*Assignment*. A faithful copy of the listing below is required.

*Given information*.
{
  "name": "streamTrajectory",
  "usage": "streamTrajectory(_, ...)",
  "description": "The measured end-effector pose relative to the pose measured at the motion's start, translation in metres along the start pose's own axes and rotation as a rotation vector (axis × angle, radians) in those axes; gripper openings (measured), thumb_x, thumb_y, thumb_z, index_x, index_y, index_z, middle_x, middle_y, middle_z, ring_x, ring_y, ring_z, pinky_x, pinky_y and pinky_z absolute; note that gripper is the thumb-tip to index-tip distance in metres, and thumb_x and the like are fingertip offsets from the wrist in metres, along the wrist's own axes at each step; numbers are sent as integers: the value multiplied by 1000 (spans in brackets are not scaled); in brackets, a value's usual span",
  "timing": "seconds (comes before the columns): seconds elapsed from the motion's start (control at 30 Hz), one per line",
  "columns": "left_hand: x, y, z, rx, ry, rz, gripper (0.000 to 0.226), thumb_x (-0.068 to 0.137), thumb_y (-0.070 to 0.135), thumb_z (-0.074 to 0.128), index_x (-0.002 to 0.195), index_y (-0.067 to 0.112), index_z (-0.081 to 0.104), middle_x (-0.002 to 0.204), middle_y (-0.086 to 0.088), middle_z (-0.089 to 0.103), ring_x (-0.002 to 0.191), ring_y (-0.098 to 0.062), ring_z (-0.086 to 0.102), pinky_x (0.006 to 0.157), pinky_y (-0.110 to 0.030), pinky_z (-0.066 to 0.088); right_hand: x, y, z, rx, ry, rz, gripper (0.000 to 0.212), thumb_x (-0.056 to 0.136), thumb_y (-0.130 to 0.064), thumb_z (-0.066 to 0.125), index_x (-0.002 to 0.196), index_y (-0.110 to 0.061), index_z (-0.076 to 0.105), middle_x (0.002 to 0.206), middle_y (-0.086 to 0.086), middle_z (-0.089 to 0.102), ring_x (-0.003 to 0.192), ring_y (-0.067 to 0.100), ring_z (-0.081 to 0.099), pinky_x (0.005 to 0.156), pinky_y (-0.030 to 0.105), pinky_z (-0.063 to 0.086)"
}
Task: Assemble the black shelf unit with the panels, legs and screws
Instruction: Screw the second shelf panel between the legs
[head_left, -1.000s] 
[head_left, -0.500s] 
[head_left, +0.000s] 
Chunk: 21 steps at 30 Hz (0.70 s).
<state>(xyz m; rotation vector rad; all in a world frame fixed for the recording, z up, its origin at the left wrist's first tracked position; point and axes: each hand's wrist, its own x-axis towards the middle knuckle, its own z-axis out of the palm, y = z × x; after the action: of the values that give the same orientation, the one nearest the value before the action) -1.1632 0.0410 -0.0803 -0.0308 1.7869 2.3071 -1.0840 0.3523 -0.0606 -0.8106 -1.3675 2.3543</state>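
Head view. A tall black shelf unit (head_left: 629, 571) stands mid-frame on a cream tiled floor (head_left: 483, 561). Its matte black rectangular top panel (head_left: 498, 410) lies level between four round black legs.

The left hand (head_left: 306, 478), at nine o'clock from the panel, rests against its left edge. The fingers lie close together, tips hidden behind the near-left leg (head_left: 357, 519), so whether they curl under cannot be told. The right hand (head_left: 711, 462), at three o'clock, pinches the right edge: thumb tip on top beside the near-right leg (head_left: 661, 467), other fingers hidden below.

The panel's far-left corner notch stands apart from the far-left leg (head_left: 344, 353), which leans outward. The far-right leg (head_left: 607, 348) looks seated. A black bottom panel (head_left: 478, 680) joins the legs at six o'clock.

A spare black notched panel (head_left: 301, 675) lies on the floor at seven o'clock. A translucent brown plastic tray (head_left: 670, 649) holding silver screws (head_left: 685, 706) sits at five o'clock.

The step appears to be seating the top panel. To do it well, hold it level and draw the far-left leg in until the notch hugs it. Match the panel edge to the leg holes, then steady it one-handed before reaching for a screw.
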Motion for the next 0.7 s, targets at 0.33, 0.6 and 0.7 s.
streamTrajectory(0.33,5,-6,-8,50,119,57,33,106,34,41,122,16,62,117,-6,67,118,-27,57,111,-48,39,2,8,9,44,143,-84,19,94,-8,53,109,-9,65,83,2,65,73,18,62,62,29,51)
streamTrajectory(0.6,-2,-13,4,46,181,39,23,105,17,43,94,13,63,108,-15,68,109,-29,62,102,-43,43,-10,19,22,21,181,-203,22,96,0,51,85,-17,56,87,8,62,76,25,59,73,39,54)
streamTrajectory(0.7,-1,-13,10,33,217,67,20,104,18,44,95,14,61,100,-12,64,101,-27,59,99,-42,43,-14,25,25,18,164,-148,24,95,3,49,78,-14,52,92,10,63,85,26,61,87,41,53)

*Reply to the task*.
{
  "name": "streamTrajectory",
  "usage": "streamTrajectory(_, ...)",
  "description": "The measured end-effector pose relative to the pose measured at the motion's start, translation in metres along the start pose's own axes and rotation as a rotation vector (axis × angle, radians) in those axes; gripper openings (measured), thumb_x, thumb_y, thumb_z, index_x, index_y, index_z, middle_x, middle_y, middle_z, ring_x, ring_y, ring_z, pinky_x, pinky_y and pinky_z absolute; note that gripper is the thumb-tip to index-tip distance in metres, and thumb_x and the like are fingertip offsets from the wrist in metres, along the wrist's own axes at each step; numbers are sent as integers: the value multiplied by 1000 (spans in brackets are not scaled); in brackets, a value's usual span",
  "timing": "seconds (comes before the columns): seconds elapsed from the motion's start (control at 30 Hz), one per line",
  "columns": "left_hand: x, y, z, rx, ry, rz, gripper (0.000 to 0.226), thumb_x (-0.068 to 0.137), thumb_y (-0.070 to 0.135), thumb_z (-0.074 to 0.128), index_x (-0.002 to 0.195), index_y (-0.067 to 0.112), index_z (-0.081 to 0.104), middle_x (-0.002 to 0.204), middle_y (-0.086 to 0.088), middle_z (-0.089 to 0.103), ring_x (-0.002 to 0.191), ring_y (-0.098 to 0.062), ring_z (-0.086 to 0.102), pinky_x (0.006 to 0.157), pinky_y (-0.110 to 0.030), pinky_z (-0.066 to 0.088); right_hand: x, y, z, rx, ry, rz, gripper (0.000 to 0.212), thumb_x (-0.056 to 0.136), thumb_y (-0.130 to 0.064), thumb_z (-0.066 to 0.125), index_x (-0.002 to 0.196), index_y (-0.110 to 0.061), index_z (-0.076 to 0.105), middle_x (0.002 to 0.206), middle_y (-0.086 to 0.086), middle_z (-0.089 to 0.102), ring_x (-0.003 to 0.192), ring_y (-0.067 to 0.100), ring_z (-0.081 to 0.099), pinky_x (0.005 to 0.156), pinky_y (-0.030 to 0.105), pinky_z (-0.063 to 0.086)"
}
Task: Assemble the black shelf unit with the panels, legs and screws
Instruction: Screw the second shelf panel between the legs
[head_left, -1.000s] 
[head_left, -0.500s] 
[head_left, +0.000s] 
Chunk: 21 steps at 30 Hz (0.70 s).
<state>(xyz m; rotation vector rad; all in a world frame fixed for the recording, z up, its origin at the left wrist's first tracked position; point and axes: each hand's wrist, its own x-axis towards the middle knuckle, its own z-axis out of the palm, y = z × x; after the action: of the values that give the same orientation, the one nearest the value before the action) -1.1632 0.0410 -0.0803 -0.0308 1.7869 2.3071 -1.0840 0.3523 -0.0606 -0.8106 -1.3675 2.3543</state>
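Head view. A tall black shelf unit (head_left: 629, 571) stands mid-frame on a cream tiled floor (head_left: 483, 561). Its matte black rectangular top panel (head_left: 498, 410) lies level between four round black legs.

The left hand (head_left: 306, 478), at nine o'clock from the panel, rests against its left edge. The fingers lie close together, tips hidden behind the near-left leg (head_left: 357, 519), so whether they curl under cannot be told. The right hand (head_left: 711, 462), at three o'clock, pinches the right edge: thumb tip on top beside the near-right leg (head_left: 661, 467), other fingers hidden below.

The panel's far-left corner notch stands apart from the far-left leg (head_left: 344, 353), which leans outward. The far-right leg (head_left: 607, 348) looks seated. A black bottom panel (head_left: 478, 680) joins the legs at six o'clock.

A spare black notched panel (head_left: 301, 675) lies on the floor at seven o'clock. A translucent brown plastic tray (head_left: 670, 649) holding silver screws (head_left: 685, 706) sits at five o'clock.

The step appears to be seating the top panel. To do it well, hold it level and draw the far-left leg in until the notch hugs it. Match the panel edge to the leg holes, then steady it one-handed before reaching for a screw.
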Motion for the next 0.7 s, targets at 0.33, 0.6 and 0.7 s.
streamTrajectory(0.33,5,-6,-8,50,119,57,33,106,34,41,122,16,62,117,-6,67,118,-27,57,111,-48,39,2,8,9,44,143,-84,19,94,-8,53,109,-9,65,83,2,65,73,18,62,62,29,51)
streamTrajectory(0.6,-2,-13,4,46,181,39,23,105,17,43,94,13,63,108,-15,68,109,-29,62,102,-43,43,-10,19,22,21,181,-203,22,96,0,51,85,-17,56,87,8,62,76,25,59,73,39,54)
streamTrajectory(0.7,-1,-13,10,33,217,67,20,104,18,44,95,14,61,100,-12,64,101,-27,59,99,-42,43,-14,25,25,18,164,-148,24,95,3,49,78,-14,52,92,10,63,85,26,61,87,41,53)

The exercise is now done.